Palmculture

Rotunda – Kiszombor

Cím
Kiszombor, Szent István tér 3, 6775
Telefon
+36 (20) 770 8995

Rotunda – Kiszombor

The Rotunda is a unique, Roman-era architectural work with 14th century Gothic frescoes. The first data referring to the church is in a 1334 papal tithe listing, so it is probably the most precious, medieval monument of the Southern Great Plain. We are still not sure of the origins of these rotundas, the cause of their construction, their purpose, the identity, motivation and intention of their builders. There are three such churches in Europe, all in Hungary. They are similar ones only in the Caucasus. Behind the six-arm mapping, some seek sacred content, while others consider it a simple decorative tool.

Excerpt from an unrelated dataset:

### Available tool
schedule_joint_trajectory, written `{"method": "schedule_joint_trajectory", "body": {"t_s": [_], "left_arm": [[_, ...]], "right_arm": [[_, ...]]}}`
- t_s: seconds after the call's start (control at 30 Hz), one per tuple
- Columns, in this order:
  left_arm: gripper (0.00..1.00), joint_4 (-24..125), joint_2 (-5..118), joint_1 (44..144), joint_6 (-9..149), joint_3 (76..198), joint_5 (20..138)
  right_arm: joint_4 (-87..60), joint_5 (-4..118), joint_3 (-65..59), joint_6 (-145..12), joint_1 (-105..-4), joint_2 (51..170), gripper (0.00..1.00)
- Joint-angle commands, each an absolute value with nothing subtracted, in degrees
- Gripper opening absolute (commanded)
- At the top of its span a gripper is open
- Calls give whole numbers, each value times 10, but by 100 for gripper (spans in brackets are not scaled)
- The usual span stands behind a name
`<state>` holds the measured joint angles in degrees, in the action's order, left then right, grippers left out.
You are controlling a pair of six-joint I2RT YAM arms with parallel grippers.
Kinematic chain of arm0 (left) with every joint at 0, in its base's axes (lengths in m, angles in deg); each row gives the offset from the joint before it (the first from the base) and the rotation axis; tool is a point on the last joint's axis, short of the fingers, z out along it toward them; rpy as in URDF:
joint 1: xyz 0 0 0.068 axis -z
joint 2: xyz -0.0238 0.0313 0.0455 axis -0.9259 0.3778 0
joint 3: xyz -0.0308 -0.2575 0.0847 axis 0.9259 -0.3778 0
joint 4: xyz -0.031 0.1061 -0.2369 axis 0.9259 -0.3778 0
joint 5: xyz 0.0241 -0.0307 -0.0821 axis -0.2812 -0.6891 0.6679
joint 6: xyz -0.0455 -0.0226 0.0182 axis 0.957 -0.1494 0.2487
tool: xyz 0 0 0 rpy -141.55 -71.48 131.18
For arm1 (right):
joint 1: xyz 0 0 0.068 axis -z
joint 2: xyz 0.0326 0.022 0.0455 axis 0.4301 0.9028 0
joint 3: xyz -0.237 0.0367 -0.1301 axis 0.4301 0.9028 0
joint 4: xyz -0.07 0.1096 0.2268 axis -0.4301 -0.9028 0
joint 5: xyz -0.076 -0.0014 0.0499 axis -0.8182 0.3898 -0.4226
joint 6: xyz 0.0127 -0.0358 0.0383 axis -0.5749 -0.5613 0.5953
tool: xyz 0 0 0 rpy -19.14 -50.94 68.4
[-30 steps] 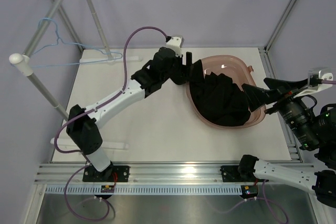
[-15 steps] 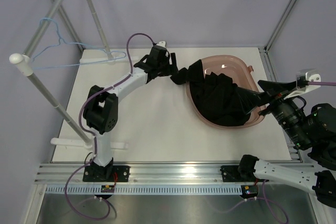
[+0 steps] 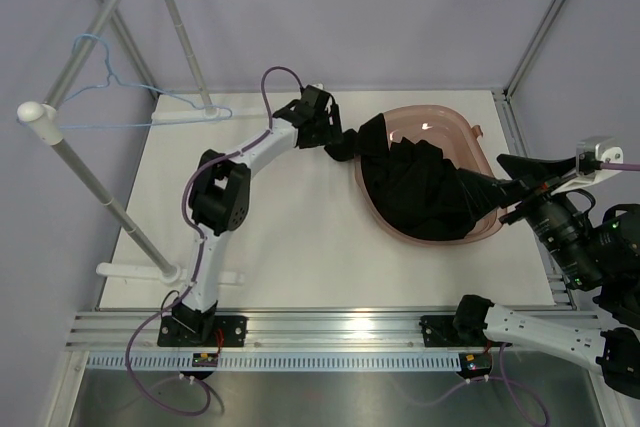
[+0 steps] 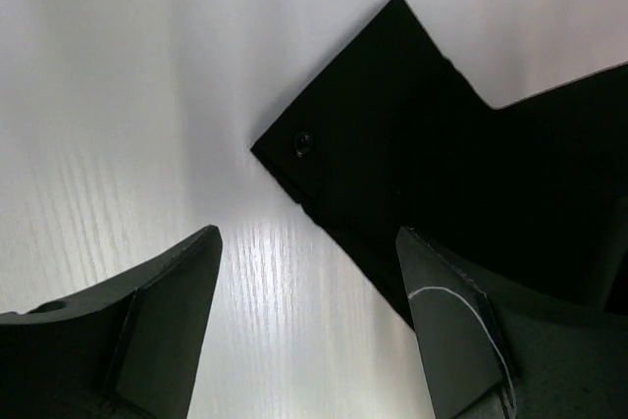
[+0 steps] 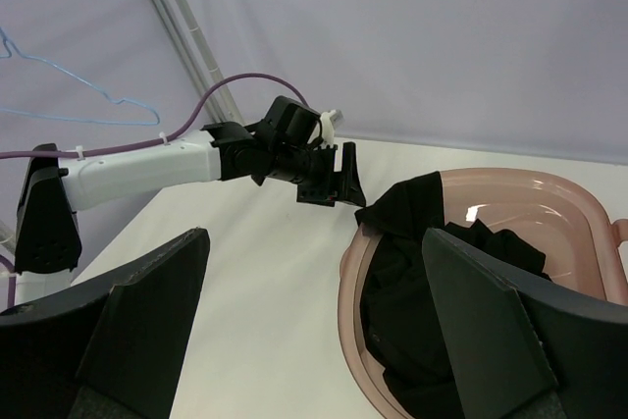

What we can surely know is that, in contrast to the established templates of contemporary temple building, builders have built a particularly eastern, Byzantine-style building, which had a Byzantine double cross at the top until the 19th century. Its uniqueness, besides its form, are the delicate frescoes and the gracefully tall half-columns decorated with life-tree motives. The rotunda was not destroyed by the Turks but used as a bath and a stable. The Circle Church was separated between 1980 and 1983 from the neo-Roman Catholic church built next to it in 1910. Presumably built at the beginning of the 13th century, The Circle Church, decorated with frescoes from 13th-14th century, after several centuries of rebuilding now welcomes visitors in its original condition.